Last week, President Obama announced a new immigration policy that will grant young people, brought into the country illegally, relief from deportation.
Under this directive, individuals who demonstrate that they meet the following criteria will be eligible for an exercise of discretion, specifically deferred action, on a case by case basis:
1. Came to the United States under the age of sixteen;
2. Have continuously resided in the United States for a least five years preceding the date of this memorandum and are present in the United States on the date of this memorandum;
3. Are currently in school, have graduated from high school, have obtained a general education development certificate, or are honorably discharged veterans of the Coast Guard or Armed Forces of the United States;
4. Have not been convicted of a felony offense, a significant misdemeanor offense, multiple misdemeanor offenses, or otherwise pose a threat to national security or public safety;
5. Are not above the age of thirty.
In other words, the lowest of low immigration enforcement priorities, people who grew up in this country, have no criminal records, have an education or have served in the military, people who would be called "good citizens" were they citizens.

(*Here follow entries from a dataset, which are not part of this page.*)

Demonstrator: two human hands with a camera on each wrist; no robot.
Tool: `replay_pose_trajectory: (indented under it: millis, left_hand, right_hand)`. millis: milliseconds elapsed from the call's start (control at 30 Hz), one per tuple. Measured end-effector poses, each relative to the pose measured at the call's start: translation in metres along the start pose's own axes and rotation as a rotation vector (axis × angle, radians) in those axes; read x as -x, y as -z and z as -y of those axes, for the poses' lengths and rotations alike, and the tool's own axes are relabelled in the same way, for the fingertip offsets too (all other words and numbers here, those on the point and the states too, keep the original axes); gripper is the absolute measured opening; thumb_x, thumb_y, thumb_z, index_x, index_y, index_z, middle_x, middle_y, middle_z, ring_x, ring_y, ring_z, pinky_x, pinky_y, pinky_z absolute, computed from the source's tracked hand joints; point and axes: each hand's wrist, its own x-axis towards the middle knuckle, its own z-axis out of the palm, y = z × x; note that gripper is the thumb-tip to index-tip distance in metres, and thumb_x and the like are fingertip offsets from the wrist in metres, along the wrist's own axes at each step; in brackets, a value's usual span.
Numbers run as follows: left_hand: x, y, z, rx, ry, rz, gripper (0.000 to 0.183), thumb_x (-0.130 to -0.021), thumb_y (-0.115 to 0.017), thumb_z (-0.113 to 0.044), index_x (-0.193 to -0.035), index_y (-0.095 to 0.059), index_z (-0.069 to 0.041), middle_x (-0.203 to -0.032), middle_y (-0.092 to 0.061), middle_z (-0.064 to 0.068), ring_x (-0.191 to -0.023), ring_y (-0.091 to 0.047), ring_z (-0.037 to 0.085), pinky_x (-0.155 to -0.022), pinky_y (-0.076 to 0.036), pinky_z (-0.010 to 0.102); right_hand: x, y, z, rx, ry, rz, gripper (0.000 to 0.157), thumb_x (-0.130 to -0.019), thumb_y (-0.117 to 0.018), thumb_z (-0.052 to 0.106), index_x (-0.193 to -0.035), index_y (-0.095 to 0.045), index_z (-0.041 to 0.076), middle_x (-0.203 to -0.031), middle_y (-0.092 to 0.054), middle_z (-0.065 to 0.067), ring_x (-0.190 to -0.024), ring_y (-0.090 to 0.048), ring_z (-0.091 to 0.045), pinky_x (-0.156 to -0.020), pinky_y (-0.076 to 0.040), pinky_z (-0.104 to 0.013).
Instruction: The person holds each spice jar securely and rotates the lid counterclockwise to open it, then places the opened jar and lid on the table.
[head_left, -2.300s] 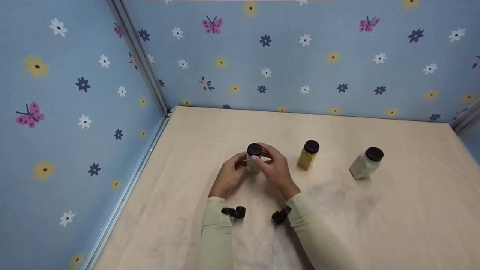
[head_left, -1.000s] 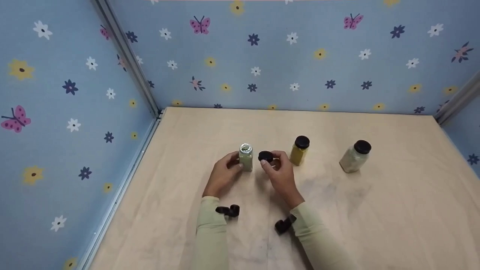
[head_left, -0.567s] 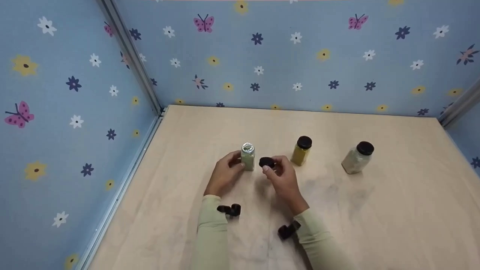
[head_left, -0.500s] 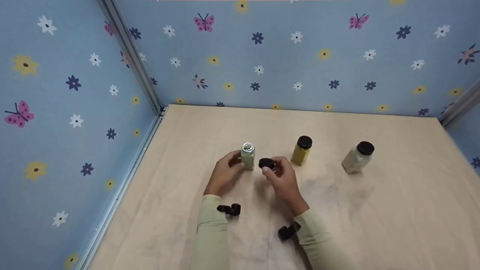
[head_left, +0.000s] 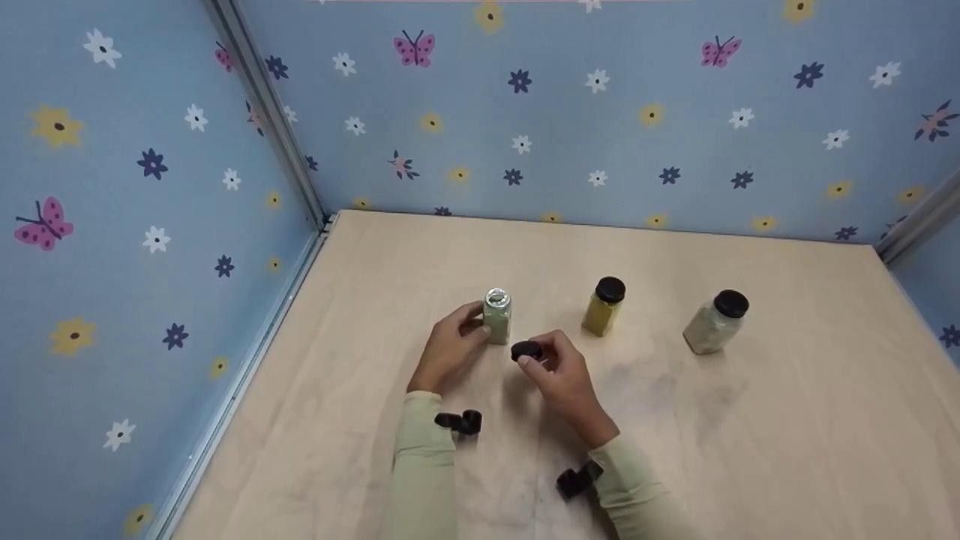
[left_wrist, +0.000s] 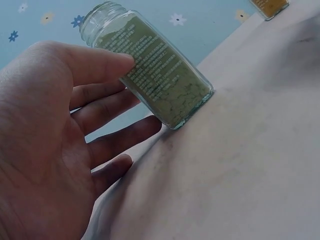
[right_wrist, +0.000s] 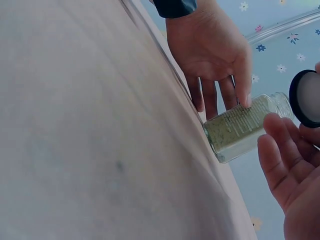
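Note:
A small glass spice jar of green powder stands upright on the cloth-covered table with its mouth uncovered. My left hand holds it from the left side, thumb across the printed label in the left wrist view. Between the thumb and fingers of my right hand is a black screw lid, held just above the table, in front and to the right of the jar. The lid's pale inner face shows in the right wrist view.
A capped jar of yellow powder stands to the right of the hands. Farther right is a capped jar with pale contents. Blue flowered panels border the table at the back and left.
The lid was on the green powder jar earlier; my right hand took it off to the right, then brought it nearer to me. My left hand has kept its hold on the jar.

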Motion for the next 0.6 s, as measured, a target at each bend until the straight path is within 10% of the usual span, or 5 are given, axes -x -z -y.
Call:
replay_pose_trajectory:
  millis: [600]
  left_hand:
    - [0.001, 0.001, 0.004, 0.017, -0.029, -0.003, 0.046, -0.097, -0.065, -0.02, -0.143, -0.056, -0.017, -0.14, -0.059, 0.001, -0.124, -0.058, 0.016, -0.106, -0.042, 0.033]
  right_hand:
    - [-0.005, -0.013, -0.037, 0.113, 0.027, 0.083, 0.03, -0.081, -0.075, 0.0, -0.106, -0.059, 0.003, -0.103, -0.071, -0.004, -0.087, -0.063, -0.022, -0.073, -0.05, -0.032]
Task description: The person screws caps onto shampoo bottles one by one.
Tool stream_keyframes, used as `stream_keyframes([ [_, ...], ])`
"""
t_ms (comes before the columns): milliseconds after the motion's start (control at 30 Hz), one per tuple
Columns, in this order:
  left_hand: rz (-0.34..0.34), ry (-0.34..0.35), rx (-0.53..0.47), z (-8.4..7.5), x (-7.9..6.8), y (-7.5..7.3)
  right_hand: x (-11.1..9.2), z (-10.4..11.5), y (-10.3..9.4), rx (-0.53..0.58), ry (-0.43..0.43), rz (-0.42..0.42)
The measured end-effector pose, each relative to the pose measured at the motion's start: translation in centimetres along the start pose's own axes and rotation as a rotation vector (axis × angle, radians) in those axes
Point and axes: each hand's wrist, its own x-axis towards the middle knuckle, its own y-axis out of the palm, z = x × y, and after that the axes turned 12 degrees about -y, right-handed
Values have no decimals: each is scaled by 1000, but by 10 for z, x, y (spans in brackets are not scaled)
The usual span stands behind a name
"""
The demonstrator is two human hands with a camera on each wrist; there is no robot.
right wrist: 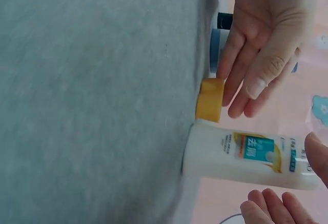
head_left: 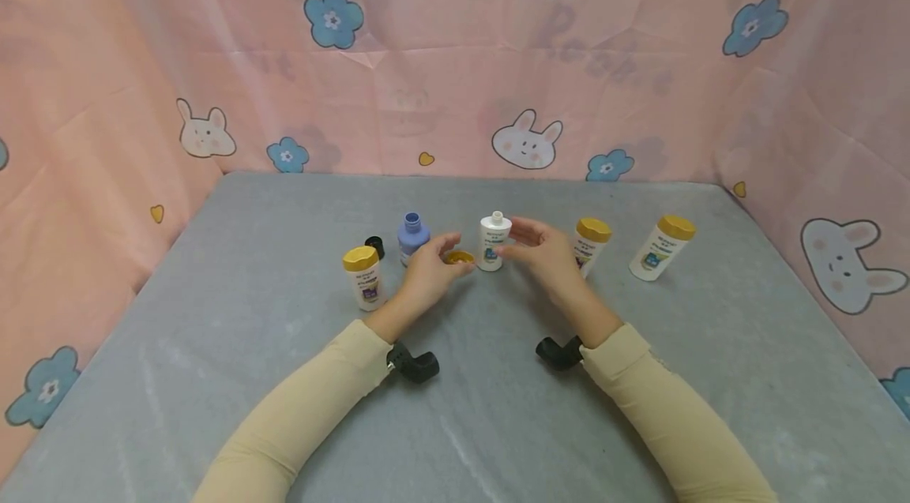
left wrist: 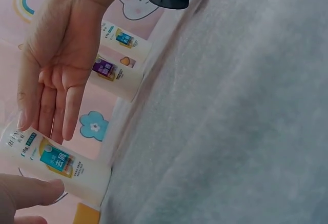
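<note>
A white shampoo-style bottle [head_left: 492, 244] stands upright and uncapped, its narrow white neck showing. Beside it my right hand [head_left: 543, 254] has its fingers extended, thumb in front and fingertips behind the bottle's upper part; whether they touch it I cannot tell. Left of the bottle, a yellow cap [right wrist: 210, 100] lies on the table. My left hand [head_left: 429, 274] is around the cap's near left side with loosely extended fingers, not gripping it. Behind that hand stands an uncapped blue bottle [head_left: 413, 234], partly hidden. A black cap [head_left: 374, 247] lies left of it.
A yellow-capped white bottle [head_left: 366, 282] stands left of my left hand. Two more, a partly hidden one [head_left: 592, 238] and one farther right [head_left: 661, 248], stand beyond my right hand. Everything rests on a grey cloth-covered table [head_left: 490, 424] with pink curtains [head_left: 441, 92] around it.
</note>
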Motion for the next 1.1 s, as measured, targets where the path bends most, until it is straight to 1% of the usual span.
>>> stream_keyframes([
  [267,-9,13,20,5,4,3,7,-5,10,9,55,-21],
  [400,-19,9,17,6,5,4,9,-7,14,9,62,-17],
  [567,-13,8,45,7,7,5,11,-8,16,25,87,-22],
  [867,-27,21,103,3,6,7,13,-11,15,25,109,-32],
  [1100,0,-2,82,-2,0,1,6,-5,5,5,129,-22],
])
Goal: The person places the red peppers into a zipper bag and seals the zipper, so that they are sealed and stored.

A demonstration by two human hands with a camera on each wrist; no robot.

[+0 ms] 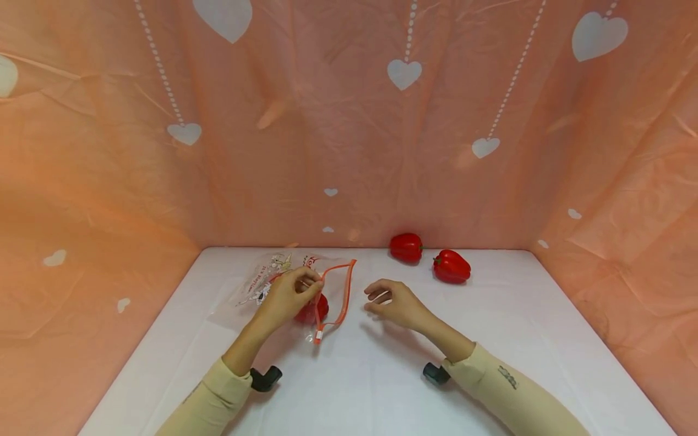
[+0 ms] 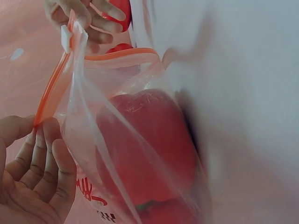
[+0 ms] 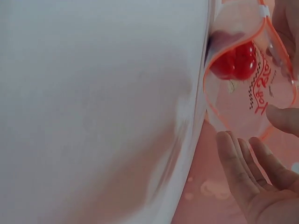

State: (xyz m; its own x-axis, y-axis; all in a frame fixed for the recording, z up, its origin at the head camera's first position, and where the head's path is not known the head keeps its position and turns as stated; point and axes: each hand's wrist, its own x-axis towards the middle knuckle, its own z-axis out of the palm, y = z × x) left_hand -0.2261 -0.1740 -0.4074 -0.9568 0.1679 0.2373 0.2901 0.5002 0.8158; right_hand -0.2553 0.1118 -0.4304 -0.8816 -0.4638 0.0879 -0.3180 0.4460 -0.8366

According to the same DHS release, people not yet in removal proceedings who meet those criteria will be given a chance to apply for a two-year deferral on prosecution.
What about people who are already in the system?
For individuals who are in removal proceedings and have already been identified as meeting the eligibility criteria and have been offered an exercise of discretion as part of ICE’s ongoing case-by-case review, ICE will immediately begin to offer them deferred action for a period of two years, subject to renewal.
Of course, that process has been moving pretty slowly, as the New York Times reported on June 6.
(Continued after the jump)
The story's kind of complicated, but it's broken down well in this Times supplement. In short, last summer, DHS ordered a review of all 300,000 backlogged immigration cases, to identify low priority defendants whose cases could be closed and/or halted without removal. DHS granted immigration courts prosecutorial discretion to either halt or dismiss those identified as meeting low priority criteria.
The review began in November. As of May, more than 200,000 of those cases had been reviewed, and more than 20,000 had been identified as possibly meeting the low-priority criteria. But only about 4,000 were closed or dismissed under the program. (Meanwhile, more than 100,000 new immigration cases were filed between November and May.)
That's the national picture. Yesterday, Syracuse University's TRAC Immigration website released a court-by-court breakdown of the prosecutorial discretion program, looking at cases that were pending last September and have been reviewed and closed under the program by May 31, 2012. From that report:
The Los Angeles Immigration Court now leads the country with the largest number of closures under this program — 534. The Denver Immigration Court was second with 401, while the San Francisco Immigration Court was third with 387.
New Orleans Immigration court, however, has seen few closures under the program. Of 2,001 cases pending in the court as of last September, three were closed under prosecutorial discretion by the end of May.